Weeks after two of his roommates were diagnosed with COVID-19, Mohamad Arif Hassan says he’s still waiting to be tested for the coronavirus.
Quarantined in his room in a sprawling foreign workers’ dormitory that has emerged as Singapore’s biggest viral cluster, Arif says he isn’t too worried because neither he nor his eight other roommates have any symptoms.
Still, the 28-year-old Bangladeshi construction worker couldn’t be blamed if he were more than just a bit concerned.
Infections in Singapore, an affluent Southeast Asian city-state of fewer than 6 million people, have jumped more than a hundredfold in two months — from 226 in mid-March to more than 23,800.
Only 20 of the infections have resulted in deaths.
About 90 per cent of Singapore’s cases are linked to crowded foreign workers’ dormitories that were a blind spot in the government’s crisis management.
Arif’s dorm complex, which has 14,000 beds, accounts for 11 per cent of total infections, with over 2,500 cases. This massive second wave of infections caught Singapore off guard and exposed the danger of overlooking marginalized groups during a health crisis.
Despite warnings from human rights activists as early as February about the dorms’ crowded and often unsanitary living conditions, no action was taken until cases spread rampantly last month.
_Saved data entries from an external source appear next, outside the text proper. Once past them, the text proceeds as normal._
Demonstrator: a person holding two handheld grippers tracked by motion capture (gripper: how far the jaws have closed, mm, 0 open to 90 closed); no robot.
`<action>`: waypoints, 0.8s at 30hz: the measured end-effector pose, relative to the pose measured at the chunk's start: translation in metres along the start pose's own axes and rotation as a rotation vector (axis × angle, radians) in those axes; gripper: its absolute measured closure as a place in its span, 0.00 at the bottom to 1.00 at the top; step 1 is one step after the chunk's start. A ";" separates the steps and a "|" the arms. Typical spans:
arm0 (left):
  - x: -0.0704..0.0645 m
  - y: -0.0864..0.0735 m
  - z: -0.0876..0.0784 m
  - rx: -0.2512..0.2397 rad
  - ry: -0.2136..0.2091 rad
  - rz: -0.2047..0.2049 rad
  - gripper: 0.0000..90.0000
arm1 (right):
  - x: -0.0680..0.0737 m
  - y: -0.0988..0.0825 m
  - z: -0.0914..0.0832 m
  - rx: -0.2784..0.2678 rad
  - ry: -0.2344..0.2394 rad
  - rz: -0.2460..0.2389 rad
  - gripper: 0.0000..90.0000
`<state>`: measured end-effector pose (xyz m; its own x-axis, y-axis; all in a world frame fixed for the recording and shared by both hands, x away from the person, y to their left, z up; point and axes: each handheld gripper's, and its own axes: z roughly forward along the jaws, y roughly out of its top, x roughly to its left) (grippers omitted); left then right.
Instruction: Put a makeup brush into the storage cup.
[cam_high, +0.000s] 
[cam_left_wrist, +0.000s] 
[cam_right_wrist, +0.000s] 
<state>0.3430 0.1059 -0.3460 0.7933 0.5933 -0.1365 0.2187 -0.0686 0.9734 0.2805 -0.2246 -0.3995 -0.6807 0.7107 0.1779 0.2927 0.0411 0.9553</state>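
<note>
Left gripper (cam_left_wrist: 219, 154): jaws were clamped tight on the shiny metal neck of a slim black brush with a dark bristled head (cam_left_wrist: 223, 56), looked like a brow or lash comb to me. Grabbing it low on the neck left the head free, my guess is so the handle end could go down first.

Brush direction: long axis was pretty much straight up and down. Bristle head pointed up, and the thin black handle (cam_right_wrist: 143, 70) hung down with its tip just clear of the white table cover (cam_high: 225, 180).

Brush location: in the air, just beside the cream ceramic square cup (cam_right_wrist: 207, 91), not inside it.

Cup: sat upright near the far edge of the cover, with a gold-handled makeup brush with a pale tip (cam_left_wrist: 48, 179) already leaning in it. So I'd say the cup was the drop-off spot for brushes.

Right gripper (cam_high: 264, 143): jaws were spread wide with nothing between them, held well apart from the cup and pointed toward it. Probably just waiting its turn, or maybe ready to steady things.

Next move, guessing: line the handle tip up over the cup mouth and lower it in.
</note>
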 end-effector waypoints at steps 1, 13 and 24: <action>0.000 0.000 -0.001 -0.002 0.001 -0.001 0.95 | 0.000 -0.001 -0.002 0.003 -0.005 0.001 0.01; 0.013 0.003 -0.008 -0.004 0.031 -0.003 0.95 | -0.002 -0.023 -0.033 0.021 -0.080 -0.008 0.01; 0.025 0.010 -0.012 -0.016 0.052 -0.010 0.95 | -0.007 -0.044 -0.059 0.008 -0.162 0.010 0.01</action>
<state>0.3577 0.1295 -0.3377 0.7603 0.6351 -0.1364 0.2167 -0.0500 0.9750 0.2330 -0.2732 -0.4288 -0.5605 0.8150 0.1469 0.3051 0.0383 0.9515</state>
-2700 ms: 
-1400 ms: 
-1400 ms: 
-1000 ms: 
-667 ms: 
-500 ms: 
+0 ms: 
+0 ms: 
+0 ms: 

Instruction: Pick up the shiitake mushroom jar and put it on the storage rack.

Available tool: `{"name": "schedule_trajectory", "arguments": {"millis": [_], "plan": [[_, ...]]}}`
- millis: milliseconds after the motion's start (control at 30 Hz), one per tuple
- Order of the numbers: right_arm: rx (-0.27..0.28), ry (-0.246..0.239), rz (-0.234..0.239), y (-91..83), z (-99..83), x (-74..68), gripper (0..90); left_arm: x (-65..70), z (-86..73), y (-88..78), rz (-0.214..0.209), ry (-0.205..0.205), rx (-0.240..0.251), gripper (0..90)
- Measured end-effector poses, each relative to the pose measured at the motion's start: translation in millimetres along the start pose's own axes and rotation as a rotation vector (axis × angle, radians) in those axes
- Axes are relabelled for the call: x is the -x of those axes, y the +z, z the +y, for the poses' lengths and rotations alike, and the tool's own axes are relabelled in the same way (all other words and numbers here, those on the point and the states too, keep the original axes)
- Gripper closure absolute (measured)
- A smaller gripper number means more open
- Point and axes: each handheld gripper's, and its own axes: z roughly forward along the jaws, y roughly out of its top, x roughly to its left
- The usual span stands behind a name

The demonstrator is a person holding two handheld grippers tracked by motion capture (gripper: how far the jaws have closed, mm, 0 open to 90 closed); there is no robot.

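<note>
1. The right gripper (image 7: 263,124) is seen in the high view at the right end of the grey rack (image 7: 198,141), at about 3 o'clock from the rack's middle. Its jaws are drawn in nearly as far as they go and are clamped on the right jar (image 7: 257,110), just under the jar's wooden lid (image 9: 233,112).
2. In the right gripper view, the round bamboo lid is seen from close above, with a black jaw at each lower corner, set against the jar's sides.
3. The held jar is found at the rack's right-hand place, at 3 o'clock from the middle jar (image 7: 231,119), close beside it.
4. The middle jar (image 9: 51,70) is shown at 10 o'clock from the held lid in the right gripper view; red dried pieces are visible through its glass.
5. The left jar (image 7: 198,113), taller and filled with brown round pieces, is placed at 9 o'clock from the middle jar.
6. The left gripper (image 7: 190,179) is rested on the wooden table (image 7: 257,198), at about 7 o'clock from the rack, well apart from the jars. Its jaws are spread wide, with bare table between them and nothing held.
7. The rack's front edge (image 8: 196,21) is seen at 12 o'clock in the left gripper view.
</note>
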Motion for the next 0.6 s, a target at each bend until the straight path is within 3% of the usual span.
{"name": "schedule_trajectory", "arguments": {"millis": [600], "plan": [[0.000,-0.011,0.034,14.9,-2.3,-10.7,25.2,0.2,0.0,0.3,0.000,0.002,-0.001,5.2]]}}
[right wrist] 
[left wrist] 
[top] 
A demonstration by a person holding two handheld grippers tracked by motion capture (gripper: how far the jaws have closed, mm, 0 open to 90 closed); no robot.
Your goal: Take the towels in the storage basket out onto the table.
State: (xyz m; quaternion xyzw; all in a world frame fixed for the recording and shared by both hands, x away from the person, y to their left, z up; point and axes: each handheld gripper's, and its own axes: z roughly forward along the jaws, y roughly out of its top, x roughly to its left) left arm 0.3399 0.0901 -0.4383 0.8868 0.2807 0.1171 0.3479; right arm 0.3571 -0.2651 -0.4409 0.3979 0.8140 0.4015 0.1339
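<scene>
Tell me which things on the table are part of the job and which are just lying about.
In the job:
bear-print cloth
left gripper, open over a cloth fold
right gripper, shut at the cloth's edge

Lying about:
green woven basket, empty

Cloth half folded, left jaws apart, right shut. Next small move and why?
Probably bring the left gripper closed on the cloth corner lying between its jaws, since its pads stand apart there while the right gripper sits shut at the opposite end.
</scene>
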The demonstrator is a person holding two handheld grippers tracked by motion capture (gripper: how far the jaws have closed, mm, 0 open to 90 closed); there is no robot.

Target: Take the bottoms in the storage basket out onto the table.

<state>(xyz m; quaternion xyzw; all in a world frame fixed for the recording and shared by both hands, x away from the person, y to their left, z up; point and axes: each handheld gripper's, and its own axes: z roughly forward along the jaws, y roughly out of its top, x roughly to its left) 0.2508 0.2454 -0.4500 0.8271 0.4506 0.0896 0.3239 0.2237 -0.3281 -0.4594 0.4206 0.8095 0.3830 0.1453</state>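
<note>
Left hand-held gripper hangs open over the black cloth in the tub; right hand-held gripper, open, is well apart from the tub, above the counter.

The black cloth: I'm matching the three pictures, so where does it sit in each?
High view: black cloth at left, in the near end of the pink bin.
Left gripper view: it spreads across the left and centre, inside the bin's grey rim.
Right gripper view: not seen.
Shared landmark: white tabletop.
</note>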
Singapore’s costly oversight was also an important lesson to other countries in the region with large migrant populations. Neighbouring Malaysia recently announced mandatory coronavirus testing for its more than 2 million foreign workers after dozens were diagnosed with COVID—19.
The slip-up highlighted Singapore’s treatment of its large population of low-wage foreign workers, who play an integral part in the economy but live on the fringes in conditions where social distancing is impossible.
Singapore quickly moved to contain the problem by treating the flare-up in the dorms as a separate outbreak from that in the local community, a policy that some say is discriminatory. The government shut schools and nonessential businesses island-wide on April 7.
So-called “safe distancing ambassadors” were recruited to remind people to wear masks and stay at least a meter apart from each other in public places, or face heavy penalties.
Meanwhile, all construction sites and dorms were locked down and foreign workers largely confined in their rooms. More than 10,000 foreign workers in essential services were moved to safer sites to reduce crowding, and testing was ramped up to include people with no symptoms.
Once belittled as a tiny red dot on the global map, Singapore has relied on overseas workers to build infrastructure and help power its growth into one of the world’s wealthiest nations. Some 1.4 million foreign workers live in the city-state, accounting for 38 per cent of its workforce.
At least two thirds are low-wage, transient migrants from across Asia performing blue-collar jobs that locals shun, with many working in construction, shipping, maintenance or as maids. Roughly 250,000 of the migrants live in 43 privately run dormitories mostly tucked away in the outskirts far from Singapore’s stunning skyscrapers and luxury malls.
Workers sleep in bunk beds in rooms usually packed with 12 people, sometimes up to 20, with a required minimum living space of 4.5 square meters (48 square feet) per person. Another 120,000 migrant labourers live in factory-converted hostels or temporary facilities at work sites, where conditions are sometimes even more dismal.
Although cases continue to rise among foreign workers, they have declined in the local community. The government plans to gradually reopen the economy on Tuesday before island-wide restrictions end June 1, eager to show that it has remedied the situation and that the measures have worked.